Does it detect circular dependencies?

Yes. A cycle (A → B → A, or a class depending on itself) throws CircularDependencyException instead of recursing until PHP runs out of memory.

Errors

Which exception should I catch?

  • A missing entry → NotFoundException (or NotFoundExceptionInterface).
  • Any build failure → DependencyIsNotInstantiableException, DependencyHasNoDefaultValueException, or CircularDependencyException.
  • All of the above at once → the base ContainerException (or ContainerExceptionInterface).

See Exceptions.

DependencyHasNoDefaultValueException — what did I do wrong?

A required constructor parameter could not be autowired and had no default or nullable fallback — usually a scalar with no default, or a required, unbound interface. Register the value, add a default, or bind the interface. See Exceptions.

PHP / tooling

Which PHP versions are supported?

PHP 8.1+, with CI running the suite on 8.1, 8.2, 8.3, and 8.4 against both the lowest and highest dependency versions. See Installation.

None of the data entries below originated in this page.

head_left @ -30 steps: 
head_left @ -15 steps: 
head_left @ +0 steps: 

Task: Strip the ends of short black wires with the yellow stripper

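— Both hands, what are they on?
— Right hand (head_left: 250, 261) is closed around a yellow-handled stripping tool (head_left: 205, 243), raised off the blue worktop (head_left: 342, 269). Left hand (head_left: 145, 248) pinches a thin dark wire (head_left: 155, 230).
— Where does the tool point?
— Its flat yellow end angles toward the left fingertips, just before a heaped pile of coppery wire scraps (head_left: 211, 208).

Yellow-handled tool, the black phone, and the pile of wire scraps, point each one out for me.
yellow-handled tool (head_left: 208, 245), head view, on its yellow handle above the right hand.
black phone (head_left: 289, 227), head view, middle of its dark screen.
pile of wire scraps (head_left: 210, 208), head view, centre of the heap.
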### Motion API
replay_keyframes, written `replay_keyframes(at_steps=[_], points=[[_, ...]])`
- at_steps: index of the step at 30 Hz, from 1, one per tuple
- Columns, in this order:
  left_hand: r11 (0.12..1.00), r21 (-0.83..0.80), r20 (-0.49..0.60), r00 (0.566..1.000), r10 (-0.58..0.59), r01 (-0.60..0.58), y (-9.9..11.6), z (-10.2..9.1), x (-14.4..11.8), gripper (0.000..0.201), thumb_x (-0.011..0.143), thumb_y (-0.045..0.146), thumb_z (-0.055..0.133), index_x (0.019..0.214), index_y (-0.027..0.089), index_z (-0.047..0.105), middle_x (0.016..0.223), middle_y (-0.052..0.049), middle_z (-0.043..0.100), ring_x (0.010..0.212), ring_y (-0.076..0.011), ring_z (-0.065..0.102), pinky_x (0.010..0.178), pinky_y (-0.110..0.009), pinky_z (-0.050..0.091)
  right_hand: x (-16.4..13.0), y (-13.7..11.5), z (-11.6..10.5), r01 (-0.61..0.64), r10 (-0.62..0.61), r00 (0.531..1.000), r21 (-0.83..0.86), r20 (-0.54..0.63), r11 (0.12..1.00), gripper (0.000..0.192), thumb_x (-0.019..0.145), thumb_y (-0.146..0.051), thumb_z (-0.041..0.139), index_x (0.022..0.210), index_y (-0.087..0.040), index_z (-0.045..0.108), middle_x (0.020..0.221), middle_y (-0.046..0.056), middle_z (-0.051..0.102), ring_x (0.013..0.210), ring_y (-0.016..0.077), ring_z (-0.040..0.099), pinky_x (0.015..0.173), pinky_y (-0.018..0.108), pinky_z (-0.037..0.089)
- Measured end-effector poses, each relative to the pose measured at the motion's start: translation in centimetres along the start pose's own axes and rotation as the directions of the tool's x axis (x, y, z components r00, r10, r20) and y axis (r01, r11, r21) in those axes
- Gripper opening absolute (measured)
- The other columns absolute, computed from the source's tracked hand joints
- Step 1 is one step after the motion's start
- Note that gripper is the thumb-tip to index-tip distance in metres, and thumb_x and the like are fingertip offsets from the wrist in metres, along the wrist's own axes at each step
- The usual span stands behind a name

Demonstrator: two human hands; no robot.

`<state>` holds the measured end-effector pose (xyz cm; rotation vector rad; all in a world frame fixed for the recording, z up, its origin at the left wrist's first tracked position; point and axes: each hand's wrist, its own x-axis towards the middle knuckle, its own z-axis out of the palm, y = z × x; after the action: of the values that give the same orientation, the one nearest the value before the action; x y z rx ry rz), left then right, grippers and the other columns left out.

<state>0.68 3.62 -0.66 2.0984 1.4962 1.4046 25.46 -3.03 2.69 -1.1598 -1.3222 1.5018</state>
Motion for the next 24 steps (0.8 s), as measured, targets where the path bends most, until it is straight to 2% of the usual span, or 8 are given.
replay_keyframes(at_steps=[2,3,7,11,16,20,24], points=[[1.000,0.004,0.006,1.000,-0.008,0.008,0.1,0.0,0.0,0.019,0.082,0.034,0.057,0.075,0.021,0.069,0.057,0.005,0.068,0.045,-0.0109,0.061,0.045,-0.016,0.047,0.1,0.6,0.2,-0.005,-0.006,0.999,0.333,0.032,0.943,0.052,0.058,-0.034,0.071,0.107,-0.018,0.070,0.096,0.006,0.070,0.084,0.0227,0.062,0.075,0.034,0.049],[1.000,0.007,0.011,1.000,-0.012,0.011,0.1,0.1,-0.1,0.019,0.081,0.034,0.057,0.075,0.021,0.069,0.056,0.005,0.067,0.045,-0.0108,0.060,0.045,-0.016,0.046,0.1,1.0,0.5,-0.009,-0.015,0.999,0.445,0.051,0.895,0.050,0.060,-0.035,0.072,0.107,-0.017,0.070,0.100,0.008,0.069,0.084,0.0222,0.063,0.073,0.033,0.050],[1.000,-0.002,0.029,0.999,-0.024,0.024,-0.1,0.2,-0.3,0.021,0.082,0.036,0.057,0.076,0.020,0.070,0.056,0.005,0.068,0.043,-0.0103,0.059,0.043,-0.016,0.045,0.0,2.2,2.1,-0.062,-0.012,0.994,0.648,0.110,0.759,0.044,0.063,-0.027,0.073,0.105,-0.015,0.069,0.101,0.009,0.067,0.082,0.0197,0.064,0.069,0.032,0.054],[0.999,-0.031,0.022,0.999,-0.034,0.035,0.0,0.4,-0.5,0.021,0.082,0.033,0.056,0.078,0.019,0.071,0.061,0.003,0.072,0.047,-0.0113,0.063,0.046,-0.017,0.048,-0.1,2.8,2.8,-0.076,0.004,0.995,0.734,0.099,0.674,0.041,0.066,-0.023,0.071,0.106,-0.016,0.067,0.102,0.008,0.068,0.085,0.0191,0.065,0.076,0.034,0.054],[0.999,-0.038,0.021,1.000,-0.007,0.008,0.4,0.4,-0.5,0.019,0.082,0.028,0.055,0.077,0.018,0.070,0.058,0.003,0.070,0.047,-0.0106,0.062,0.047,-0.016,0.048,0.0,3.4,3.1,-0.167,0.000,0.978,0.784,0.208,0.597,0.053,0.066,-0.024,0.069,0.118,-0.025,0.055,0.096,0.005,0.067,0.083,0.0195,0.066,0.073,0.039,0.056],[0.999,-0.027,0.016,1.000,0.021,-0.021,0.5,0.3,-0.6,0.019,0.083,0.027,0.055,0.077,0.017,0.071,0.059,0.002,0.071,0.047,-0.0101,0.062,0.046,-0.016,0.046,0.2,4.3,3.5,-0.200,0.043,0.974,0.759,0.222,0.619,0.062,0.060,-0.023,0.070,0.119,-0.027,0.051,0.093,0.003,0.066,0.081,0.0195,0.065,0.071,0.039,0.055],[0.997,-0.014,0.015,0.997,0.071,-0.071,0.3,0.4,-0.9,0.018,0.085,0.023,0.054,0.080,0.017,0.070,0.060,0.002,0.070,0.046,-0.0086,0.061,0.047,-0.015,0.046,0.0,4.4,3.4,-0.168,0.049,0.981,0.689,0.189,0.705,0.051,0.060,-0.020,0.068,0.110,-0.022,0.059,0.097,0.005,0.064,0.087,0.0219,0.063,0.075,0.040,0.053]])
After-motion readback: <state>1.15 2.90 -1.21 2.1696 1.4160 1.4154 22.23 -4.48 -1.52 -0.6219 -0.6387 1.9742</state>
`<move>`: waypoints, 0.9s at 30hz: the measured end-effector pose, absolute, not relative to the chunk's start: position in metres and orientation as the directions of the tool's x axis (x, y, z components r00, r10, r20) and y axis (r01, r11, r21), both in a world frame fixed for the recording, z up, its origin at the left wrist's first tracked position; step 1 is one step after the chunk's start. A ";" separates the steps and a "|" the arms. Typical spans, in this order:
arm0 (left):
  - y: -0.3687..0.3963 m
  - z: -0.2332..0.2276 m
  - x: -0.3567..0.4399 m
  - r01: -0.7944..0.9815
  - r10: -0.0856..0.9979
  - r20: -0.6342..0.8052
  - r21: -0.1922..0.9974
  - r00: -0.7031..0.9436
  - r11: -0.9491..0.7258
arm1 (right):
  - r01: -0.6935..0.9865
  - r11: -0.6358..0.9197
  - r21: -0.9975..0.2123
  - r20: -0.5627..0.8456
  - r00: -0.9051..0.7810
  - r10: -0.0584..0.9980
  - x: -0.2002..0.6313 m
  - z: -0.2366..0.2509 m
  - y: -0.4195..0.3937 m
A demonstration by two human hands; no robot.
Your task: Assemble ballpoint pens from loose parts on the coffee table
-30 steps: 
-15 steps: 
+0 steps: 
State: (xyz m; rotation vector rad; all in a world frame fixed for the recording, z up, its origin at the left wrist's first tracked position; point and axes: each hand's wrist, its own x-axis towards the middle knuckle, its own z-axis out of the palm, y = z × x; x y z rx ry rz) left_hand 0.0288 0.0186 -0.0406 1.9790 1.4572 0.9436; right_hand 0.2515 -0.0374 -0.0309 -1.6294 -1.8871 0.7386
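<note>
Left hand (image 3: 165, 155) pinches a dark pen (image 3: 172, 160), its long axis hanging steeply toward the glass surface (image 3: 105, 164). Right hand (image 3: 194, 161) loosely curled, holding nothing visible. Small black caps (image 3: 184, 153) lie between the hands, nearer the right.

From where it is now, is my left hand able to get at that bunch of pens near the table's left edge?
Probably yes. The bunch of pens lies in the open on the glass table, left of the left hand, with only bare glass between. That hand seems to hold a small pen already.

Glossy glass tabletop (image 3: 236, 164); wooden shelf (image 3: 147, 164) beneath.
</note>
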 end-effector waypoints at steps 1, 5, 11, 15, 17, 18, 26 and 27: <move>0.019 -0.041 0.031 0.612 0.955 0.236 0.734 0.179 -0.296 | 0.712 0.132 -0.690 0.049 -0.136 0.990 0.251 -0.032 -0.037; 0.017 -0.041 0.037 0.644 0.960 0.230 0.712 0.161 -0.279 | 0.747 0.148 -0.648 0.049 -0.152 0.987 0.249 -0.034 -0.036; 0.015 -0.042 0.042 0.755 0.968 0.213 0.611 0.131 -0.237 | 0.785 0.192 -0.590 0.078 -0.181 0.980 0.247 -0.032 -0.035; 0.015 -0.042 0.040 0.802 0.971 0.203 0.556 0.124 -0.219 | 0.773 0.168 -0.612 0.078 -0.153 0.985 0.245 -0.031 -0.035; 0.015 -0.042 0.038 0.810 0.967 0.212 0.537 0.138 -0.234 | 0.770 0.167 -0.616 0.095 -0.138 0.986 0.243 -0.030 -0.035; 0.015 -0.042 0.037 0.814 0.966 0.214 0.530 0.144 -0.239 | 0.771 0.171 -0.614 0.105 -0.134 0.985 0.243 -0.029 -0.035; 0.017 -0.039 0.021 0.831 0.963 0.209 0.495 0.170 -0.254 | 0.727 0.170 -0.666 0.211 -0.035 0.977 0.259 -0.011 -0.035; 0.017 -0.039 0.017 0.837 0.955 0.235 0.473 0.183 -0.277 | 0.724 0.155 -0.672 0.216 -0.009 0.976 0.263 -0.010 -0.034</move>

What is the PHPStan level?

max — the strictest level. The source is clean at that level with no baseline and no ignores.

Where are the tests?

Under tests/ in the source repo. The suite covers autowiring, value storage, closures, interface binding, optional/nullable parameters, union types, abstract and private-constructor classes, circular dependencies, and the has / get / set contract, at 100% line coverage of the container.

Versioning

Does this container follow SemVer?

Yes — like every InitPHP package. Breaking changes to the public API (the Container methods, exception types, PSR-11 behaviour) require a major bump.

I used an early dev-main build — what changed?

Several behaviours were tightened for PSR-11 compliance (lazy set(), throwing get(), closure factories, corrected exception interfaces). See the Migration Guide.

Other

Where do I report a security issue?

See SECURITY.md in the InitPHP org profile. Please do not file public issues for vulnerabilities.

Where do I open feature requests or discussions?

InitPHP Discussions is the right place for open-ended threads. Concrete bug reports and feature proposals belong in the issue tracker.